- What is being asked
A faithful copy is needed. Set down all of the data below exactly.

(Information provided begins)

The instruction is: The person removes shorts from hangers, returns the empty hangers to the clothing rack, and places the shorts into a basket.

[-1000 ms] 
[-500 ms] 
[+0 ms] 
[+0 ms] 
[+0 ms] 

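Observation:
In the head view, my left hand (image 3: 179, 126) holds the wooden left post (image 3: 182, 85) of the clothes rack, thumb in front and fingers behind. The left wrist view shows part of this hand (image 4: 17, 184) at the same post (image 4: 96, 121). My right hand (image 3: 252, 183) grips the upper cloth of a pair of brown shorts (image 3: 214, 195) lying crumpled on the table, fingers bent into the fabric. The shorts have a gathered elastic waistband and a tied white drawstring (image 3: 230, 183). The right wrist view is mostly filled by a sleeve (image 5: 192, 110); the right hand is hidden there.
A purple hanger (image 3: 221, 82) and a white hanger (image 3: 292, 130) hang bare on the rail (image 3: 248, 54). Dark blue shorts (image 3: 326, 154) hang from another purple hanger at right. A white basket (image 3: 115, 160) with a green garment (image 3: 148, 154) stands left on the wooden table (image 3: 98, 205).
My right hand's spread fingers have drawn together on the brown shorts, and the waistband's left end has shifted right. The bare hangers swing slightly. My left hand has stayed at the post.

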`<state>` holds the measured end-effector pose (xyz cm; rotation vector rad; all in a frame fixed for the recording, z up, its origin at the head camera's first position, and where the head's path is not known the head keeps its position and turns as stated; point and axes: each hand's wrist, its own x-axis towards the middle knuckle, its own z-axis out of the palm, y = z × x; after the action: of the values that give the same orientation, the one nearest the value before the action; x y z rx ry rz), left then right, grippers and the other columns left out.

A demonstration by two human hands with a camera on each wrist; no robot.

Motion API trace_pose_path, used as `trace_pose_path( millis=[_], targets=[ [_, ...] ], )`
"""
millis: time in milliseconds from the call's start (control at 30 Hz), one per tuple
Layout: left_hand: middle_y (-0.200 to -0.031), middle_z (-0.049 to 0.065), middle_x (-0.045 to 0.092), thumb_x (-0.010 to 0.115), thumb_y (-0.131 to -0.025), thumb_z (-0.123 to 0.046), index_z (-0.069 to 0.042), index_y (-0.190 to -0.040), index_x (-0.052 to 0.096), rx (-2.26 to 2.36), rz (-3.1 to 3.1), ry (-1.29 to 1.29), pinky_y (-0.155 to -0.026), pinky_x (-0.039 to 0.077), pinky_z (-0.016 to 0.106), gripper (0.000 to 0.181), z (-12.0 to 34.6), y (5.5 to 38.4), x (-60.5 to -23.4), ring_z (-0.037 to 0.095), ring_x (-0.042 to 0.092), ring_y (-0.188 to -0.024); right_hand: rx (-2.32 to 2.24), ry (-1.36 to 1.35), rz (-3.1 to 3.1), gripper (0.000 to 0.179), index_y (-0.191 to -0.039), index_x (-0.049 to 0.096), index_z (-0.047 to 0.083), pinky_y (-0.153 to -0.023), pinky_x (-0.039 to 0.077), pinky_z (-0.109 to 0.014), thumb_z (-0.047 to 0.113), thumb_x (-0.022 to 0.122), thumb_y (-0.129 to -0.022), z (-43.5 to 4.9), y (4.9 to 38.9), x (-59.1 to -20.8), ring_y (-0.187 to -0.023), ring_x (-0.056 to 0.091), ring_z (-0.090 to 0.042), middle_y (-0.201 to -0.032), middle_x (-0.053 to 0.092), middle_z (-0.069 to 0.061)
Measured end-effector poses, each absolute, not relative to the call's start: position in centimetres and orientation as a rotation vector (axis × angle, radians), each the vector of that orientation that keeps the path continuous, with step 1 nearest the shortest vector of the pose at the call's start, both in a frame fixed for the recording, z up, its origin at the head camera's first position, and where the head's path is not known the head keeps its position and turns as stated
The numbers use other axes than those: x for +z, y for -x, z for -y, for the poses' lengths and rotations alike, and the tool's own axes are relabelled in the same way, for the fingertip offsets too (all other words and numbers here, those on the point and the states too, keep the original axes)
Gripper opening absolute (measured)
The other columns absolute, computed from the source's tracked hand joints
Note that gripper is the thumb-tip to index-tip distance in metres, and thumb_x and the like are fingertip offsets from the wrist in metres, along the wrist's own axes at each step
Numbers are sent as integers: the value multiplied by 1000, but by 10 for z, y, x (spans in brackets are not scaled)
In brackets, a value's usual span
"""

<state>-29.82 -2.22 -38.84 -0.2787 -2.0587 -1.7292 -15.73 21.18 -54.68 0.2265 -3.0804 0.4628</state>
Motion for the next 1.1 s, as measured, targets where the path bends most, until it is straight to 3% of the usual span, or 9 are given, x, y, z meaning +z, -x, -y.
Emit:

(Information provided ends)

- Finished task
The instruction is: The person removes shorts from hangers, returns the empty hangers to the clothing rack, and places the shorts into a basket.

[-1000 ms] 
[-500 ms] 
[+0 ms] 
[+0 ms] 
[+0 ms] 

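Observation:
In the head view, my left hand (image 3: 179, 126) holds the wooden left post (image 3: 182, 85) of the clothes rack, thumb in front and fingers behind. The left wrist view shows part of this hand (image 4: 17, 184) at the same post (image 4: 96, 121). My right hand (image 3: 252, 183) grips the upper cloth of a pair of brown shorts (image 3: 214, 195) lying crumpled on the table, fingers bent into the fabric. The shorts have a gathered elastic waistband and a tied white drawstring (image 3: 230, 183). The right wrist view is mostly filled by a sleeve (image 5: 192, 110); the right hand is hidden there.
A purple hanger (image 3: 221, 82) and a white hanger (image 3: 292, 130) hang bare on the rail (image 3: 248, 54). Dark blue shorts (image 3: 326, 154) hang from another purple hanger at right. A white basket (image 3: 115, 160) with a green garment (image 3: 148, 154) stands left on the wooden table (image 3: 98, 205).
My right hand's spread fingers have drawn together on the brown shorts, and the waistband's left end has shifted right. The bare hangers swing slightly. My left hand has stayed at the post.
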
`<state>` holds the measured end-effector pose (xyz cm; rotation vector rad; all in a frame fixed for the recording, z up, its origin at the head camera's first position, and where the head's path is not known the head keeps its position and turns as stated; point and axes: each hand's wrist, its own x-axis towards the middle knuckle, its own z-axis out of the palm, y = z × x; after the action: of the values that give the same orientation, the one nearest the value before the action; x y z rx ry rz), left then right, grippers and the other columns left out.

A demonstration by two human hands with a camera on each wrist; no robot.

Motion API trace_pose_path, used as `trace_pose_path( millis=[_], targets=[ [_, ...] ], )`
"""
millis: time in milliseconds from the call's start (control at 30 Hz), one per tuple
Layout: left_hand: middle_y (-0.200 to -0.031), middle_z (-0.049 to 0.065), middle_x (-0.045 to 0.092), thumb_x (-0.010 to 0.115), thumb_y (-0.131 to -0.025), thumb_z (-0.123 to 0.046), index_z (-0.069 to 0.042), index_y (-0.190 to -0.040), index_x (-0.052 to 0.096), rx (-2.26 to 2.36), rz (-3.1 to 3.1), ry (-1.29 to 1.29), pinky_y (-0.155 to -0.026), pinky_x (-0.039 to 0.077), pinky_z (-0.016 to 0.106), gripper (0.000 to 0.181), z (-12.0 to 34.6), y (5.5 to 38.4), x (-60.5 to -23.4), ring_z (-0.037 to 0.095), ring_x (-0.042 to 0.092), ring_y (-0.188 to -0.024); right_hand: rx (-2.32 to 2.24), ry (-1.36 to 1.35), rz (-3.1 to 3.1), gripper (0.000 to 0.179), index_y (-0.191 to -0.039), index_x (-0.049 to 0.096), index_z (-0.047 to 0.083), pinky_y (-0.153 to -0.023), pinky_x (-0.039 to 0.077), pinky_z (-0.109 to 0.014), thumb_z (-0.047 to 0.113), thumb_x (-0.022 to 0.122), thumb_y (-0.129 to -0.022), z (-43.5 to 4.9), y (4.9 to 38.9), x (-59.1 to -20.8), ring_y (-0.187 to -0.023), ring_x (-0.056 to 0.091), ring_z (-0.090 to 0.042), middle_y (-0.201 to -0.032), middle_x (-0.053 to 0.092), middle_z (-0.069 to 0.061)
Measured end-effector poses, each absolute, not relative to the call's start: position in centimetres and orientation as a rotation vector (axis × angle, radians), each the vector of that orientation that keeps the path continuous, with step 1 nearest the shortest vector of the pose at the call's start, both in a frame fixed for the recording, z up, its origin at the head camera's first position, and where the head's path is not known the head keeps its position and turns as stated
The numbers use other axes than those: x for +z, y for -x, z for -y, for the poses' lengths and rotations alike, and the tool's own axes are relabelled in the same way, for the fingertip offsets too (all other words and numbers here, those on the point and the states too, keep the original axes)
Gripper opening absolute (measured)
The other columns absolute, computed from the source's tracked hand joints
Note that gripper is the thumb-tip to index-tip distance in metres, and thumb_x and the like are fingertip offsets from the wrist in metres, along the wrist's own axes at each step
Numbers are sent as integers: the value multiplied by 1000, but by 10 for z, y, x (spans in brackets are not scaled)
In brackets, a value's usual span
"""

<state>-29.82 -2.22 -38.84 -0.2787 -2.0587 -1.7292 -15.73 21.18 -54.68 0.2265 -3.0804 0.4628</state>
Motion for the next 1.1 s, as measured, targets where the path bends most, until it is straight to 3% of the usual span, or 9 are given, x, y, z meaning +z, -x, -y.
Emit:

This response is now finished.